Esto no estribaba en una admiración y un decoro. Durante el siglo XIX y parte del XX, se dieron invasiones y la relación entre ambas naciones estuvo al borde del colapso y la ruptura. La invasión norteamericana (novelada a la perfección por Ignacio Solares) llevó a que se engendraran en las y los mexicanos sentimientos de aversión y desazón; mientras que la expedición punitiva condujo a que se generaran heroísmos a partir de la defensa de la Patria con el advenimiento de un extraño enemigo. De hecho, el propio nacionalismo revolucionario alimentó, de inicio, este relato: la nación autárquica que destaca en el concierto de las naciones por su prestigio y su devenir, pero defiende hasta la saciedad su soberanía y se niega a interactuar -más allá de lo estrictamente necesario- con los personeros de su veleidoso vecino.
Curiosamente, los neoliberales dieron un giro de 180 grados a esta narrativa; primero por necesidad, luego por potencial. Si Miguel de la Madrid aceptó las recomendaciones de los organismos internacionales para sacar a la economía nacional de su estado catatónico; Carlos Salinas de Gortari lo hizo gustoso. De un plumazo propuso pasar de la teoría de la dependencia a la de la cooperación y la sinergia, contemplando construir un solo bloque comercial -con los estados de Norteaméricana- para contender con una Unión Europea que se encontraba en gestación, y poderle dar dinamismo a esta promisoria región.

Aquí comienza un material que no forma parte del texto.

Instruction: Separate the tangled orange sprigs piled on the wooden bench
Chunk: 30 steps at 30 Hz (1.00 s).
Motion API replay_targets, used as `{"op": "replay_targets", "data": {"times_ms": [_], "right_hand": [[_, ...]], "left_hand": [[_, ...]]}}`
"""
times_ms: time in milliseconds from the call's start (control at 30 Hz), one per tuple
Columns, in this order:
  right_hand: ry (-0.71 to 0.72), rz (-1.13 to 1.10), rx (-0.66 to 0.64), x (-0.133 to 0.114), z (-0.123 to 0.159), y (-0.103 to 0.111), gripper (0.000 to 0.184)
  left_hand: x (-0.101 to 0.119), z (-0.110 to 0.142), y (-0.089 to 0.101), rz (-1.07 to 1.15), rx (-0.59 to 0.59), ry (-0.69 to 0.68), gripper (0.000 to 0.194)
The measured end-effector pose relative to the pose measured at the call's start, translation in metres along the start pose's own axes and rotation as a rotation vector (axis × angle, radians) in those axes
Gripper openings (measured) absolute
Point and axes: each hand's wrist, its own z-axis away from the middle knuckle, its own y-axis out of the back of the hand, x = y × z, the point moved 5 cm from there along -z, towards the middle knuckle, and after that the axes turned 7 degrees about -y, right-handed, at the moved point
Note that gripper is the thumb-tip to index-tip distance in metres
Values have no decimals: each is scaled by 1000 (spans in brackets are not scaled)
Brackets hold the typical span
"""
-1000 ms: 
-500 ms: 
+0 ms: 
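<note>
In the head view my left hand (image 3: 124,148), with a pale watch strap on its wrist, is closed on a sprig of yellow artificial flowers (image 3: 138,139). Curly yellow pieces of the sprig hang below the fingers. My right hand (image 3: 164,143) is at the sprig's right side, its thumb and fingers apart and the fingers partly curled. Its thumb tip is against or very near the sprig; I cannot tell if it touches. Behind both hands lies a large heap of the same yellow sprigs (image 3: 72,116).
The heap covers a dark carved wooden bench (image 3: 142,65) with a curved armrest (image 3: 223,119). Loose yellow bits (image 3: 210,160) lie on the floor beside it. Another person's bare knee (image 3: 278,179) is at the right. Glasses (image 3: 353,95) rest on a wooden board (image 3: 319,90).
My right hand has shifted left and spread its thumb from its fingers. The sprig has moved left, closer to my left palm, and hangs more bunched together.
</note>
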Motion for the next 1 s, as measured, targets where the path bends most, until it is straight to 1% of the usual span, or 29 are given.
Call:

Arquitecto del México contemporáneo y del TLCAN, Salinas consiguió que las reglas del juego impuestas por él siguieran practicándose por varios sexenios consecutivos. Y no sólo eso: se logró que, a pesar de la transición por la izquierda en 2018, la praxis política siguiera vigente, no obstante el giro discursivo dispuesto por Andrés Manuel López Obrador. De igual manera, por parte de sus homólogos norteamericanos, hubo un buen entendimiento desde Bush padre hasta Obama; sin embargo Donald Trump -desde su primer gestión- con su Make America Great Again propugnó destrozar el edificio conceptual existente para construir uno nuevo, desde las cenizas, para así -presumiblemente- resucitar viejas glorias y volver a la belle époque de la Unión Americana.
A pesar del cambio en el discurso, López Obrador pudo tener una relación diplomática estable con Trump. En el mismo tenor, tuvo ciertas discrepancias con la administración Biden, pero pudo encontrar en Ken Salazar un valioso canal de comunicación.
Empero, la conjunción Trump-Sheinbaum parece no haber encontrado puntos comunes. Esto porque mientras la mandataria mexicana se ha esforzado en tener canales de comunicación y llegar a acuerdos, Mr. Trump se ha concentrado en poner dinamita sobre los durmientes. En términos newtonianos, a cada acción ha llegado una reacción inverosímil y hasta grotesca. Los últimos meses, la relación con el vecino país del norte ha versado entre la complejidad y el libreto de una ópera bufa ¡inaudito¡
¿Hacia dónde discurrirá la relación México-Estados Unidos? Imposible saberlo. La nominación de Ronald Johnson como emisario de Norteamérica no parecía ser un buen augurio, y, sin embargo, su arribo a tierra azteca no estuvo lejos de los protocolos tradicionales. Por tal motivo, cabe preguntarnos ¿tendremos una reedición de la tristemente célebre diplomacia del Dólar bajo el manto trumpiano? Sólo la historia dirá si se repite como farsa en términos hegelianos. Al tiempo.